Reproduce every record exactly as it appears, but not the pictures.

====

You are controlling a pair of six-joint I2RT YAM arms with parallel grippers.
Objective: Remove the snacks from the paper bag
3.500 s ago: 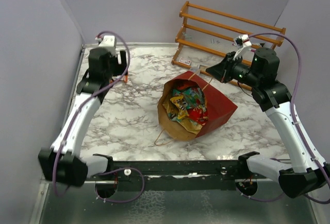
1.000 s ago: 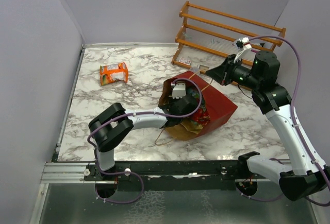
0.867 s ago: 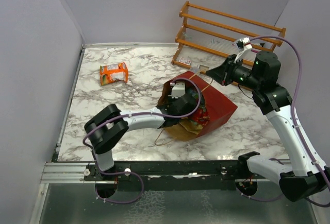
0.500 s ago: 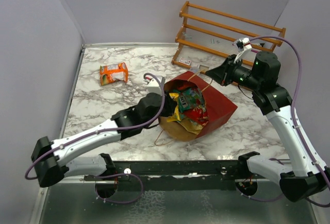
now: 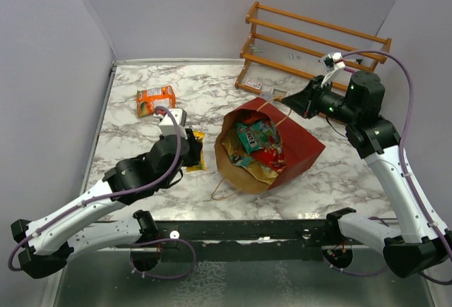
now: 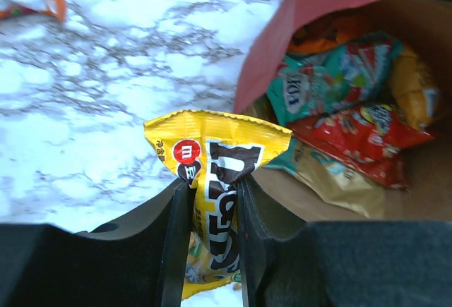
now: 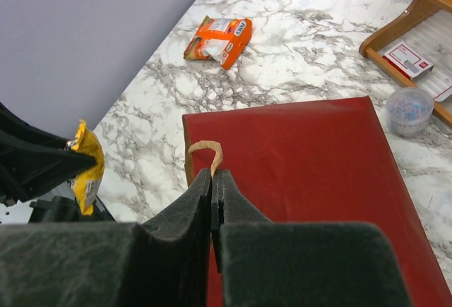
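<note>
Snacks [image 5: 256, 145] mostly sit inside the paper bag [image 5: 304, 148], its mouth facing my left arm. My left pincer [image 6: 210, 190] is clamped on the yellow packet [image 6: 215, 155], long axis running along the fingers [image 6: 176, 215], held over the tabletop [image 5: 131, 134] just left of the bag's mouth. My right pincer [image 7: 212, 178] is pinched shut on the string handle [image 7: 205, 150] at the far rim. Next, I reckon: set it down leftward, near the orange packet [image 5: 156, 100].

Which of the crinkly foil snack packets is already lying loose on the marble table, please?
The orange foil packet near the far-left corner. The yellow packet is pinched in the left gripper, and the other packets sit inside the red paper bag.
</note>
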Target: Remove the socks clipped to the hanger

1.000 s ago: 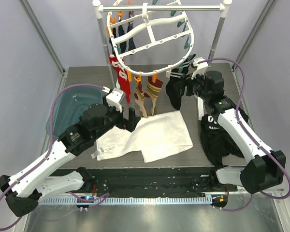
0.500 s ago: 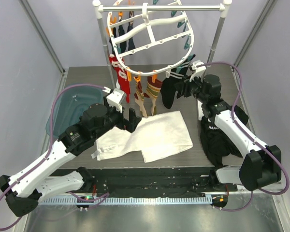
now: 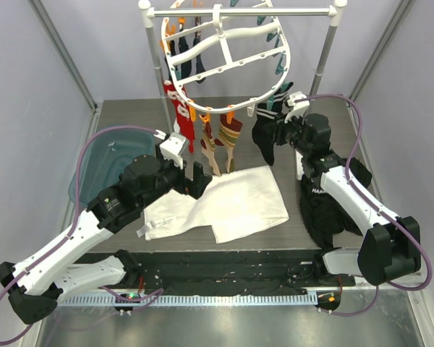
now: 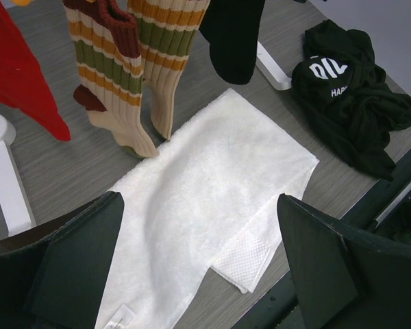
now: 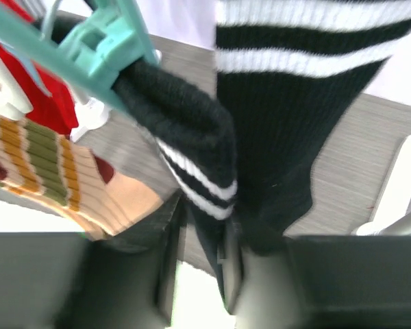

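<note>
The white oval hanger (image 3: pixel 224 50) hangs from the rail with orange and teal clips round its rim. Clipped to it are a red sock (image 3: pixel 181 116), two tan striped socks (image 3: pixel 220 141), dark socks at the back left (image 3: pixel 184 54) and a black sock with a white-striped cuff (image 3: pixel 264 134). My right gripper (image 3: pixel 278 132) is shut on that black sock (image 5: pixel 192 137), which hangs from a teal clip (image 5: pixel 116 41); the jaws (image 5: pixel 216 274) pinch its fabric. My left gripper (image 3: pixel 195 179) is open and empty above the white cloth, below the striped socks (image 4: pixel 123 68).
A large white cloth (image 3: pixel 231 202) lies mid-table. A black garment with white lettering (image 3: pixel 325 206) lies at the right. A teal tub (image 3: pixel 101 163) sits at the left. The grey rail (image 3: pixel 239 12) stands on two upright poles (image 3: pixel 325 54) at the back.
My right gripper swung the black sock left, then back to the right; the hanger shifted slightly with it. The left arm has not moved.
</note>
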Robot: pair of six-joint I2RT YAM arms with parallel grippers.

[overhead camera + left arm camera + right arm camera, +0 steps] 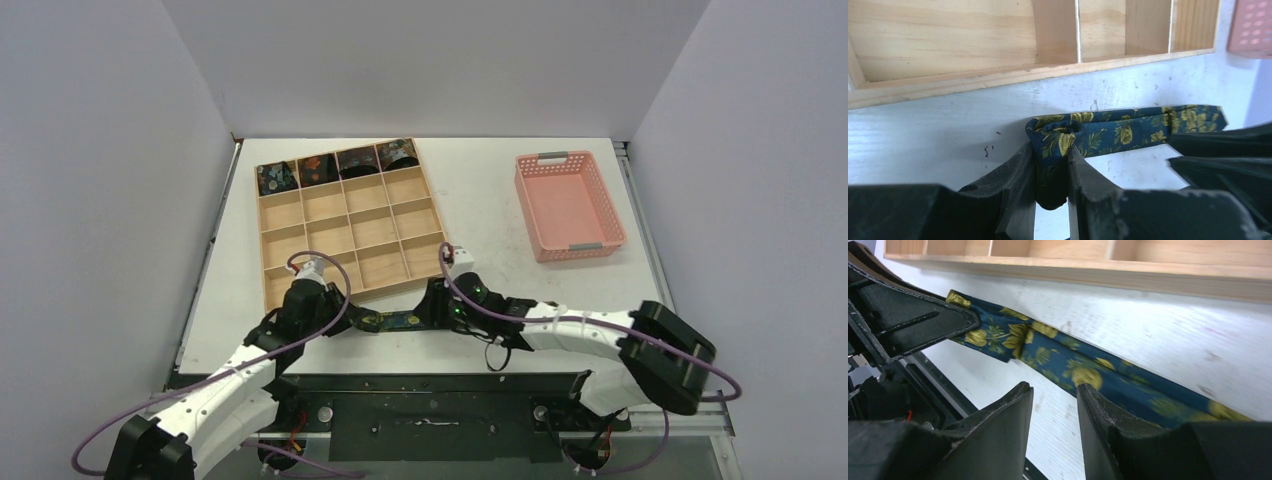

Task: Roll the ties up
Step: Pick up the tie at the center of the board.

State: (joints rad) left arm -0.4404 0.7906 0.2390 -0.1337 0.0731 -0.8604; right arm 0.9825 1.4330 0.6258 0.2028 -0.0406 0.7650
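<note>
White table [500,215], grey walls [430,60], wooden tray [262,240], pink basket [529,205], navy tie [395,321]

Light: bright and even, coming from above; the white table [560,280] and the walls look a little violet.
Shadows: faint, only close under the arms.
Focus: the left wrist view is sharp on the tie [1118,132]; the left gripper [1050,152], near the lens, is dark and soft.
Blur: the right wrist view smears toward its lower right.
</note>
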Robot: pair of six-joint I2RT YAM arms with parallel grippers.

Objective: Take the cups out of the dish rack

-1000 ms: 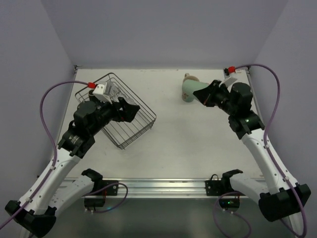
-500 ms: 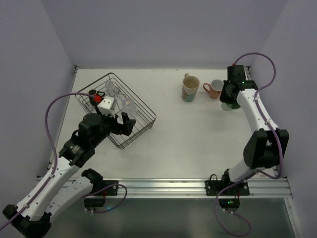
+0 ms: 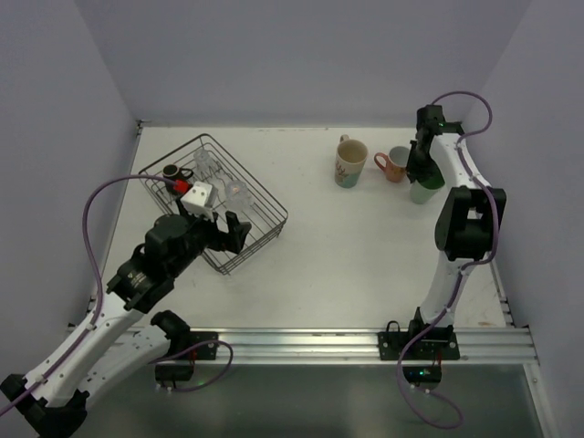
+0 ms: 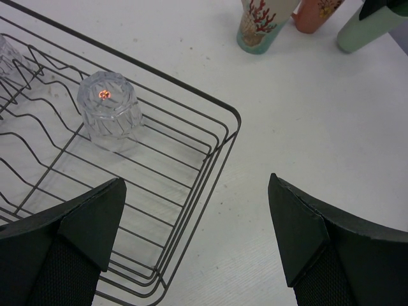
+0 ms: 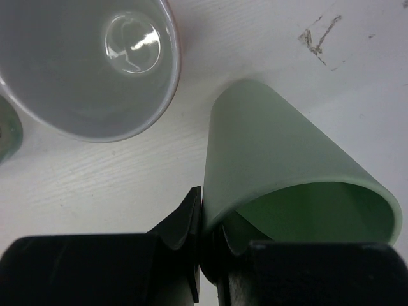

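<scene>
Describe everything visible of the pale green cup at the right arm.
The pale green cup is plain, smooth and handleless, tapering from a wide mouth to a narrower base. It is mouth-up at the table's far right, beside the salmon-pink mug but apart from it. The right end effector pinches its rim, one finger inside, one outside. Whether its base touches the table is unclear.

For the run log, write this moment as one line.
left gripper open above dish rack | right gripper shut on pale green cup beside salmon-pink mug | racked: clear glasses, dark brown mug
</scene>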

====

**Exercise answer**
You are controlling a pair of six-joint I2RT YAM arms with parallel grippers.
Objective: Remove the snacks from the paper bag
3.500 s ago: 
1.000 s ago: 
0.867 s ago: 
0.500 s ago: 
now: 
now: 
now: 
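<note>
Snacks [image 5: 256, 145] mostly sit inside the paper bag [image 5: 304, 148], its mouth facing my left arm. My left pincer [image 6: 210, 190] is clamped on the yellow packet [image 6: 215, 155], long axis running along the fingers [image 6: 176, 215], held over the tabletop [image 5: 131, 134] just left of the bag's mouth. My right pincer [image 7: 212, 178] is pinched shut on the string handle [image 7: 205, 150] at the far rim. Next, I reckon: set it down leftward, near the orange packet [image 5: 156, 100].

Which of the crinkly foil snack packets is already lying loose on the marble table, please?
The orange foil packet near the far-left corner. The yellow packet is pinched in the left gripper, and the other packets sit inside the red paper bag.
</note>
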Target: Remove the socks clipped to the hanger

1.000 s ago: 
0.500 s ago: 
now: 
now: 
now: 

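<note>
The white oval hanger (image 3: pixel 224 50) hangs from the rail with orange and teal clips round its rim. Clipped to it are a red sock (image 3: pixel 181 116), two tan striped socks (image 3: pixel 220 141), dark socks at the back left (image 3: pixel 184 54) and a black sock with a white-striped cuff (image 3: pixel 264 134). My right gripper (image 3: pixel 278 132) is shut on that black sock (image 5: pixel 192 137), which hangs from a teal clip (image 5: pixel 116 41); the jaws (image 5: pixel 216 274) pinch its fabric. My left gripper (image 3: pixel 195 179) is open and empty above the white cloth, below the striped socks (image 4: pixel 123 68).
A large white cloth (image 3: pixel 231 202) lies mid-table. A black garment with white lettering (image 3: pixel 325 206) lies at the right. A teal tub (image 3: pixel 101 163) sits at the left. The grey rail (image 3: pixel 239 12) stands on two upright poles (image 3: pixel 325 54) at the back.
My right gripper swung the black sock left, then back to the right; the hanger shifted slightly with it. The left arm has not moved.
</note>
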Robot: pair of six-joint I2RT YAM arms with parallel grippers.

[overhead camera + left arm camera + right arm camera, +0 steps] 

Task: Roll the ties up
Step: Pick up the tie at the center of the board.

State: (joints rad) left arm -0.4404 0.7906 0.2390 -0.1337 0.0731 -0.8604; right arm 0.9825 1.4330 0.6258 0.2028 -0.0406 0.7650
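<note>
White table [500,215], grey walls [430,60], wooden tray [262,240], pink basket [529,205], navy tie [395,321]

Light: bright and even, coming from above; the white table [560,280] and the walls look a little violet.
Shadows: faint, only close under the arms.
Focus: the left wrist view is sharp on the tie [1118,132]; the left gripper [1050,152], near the lens, is dark and soft.
Blur: the right wrist view smears toward its lower right.
</note>
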Robot: pair of six-joint I2RT YAM arms with parallel grippers.

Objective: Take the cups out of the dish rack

-1000 ms: 
-500 ms: 
+0 ms: 
+0 ms: 
+0 ms: 

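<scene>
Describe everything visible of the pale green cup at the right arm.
The pale green cup is plain, smooth and handleless, tapering from a wide mouth to a narrower base. It is mouth-up at the table's far right, beside the salmon-pink mug but apart from it. The right end effector pinches its rim, one finger inside, one outside. Whether its base touches the table is unclear.

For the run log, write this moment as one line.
left gripper open above dish rack | right gripper shut on pale green cup beside salmon-pink mug | racked: clear glasses, dark brown mug
</scene>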

That concludes the answer to this exercise.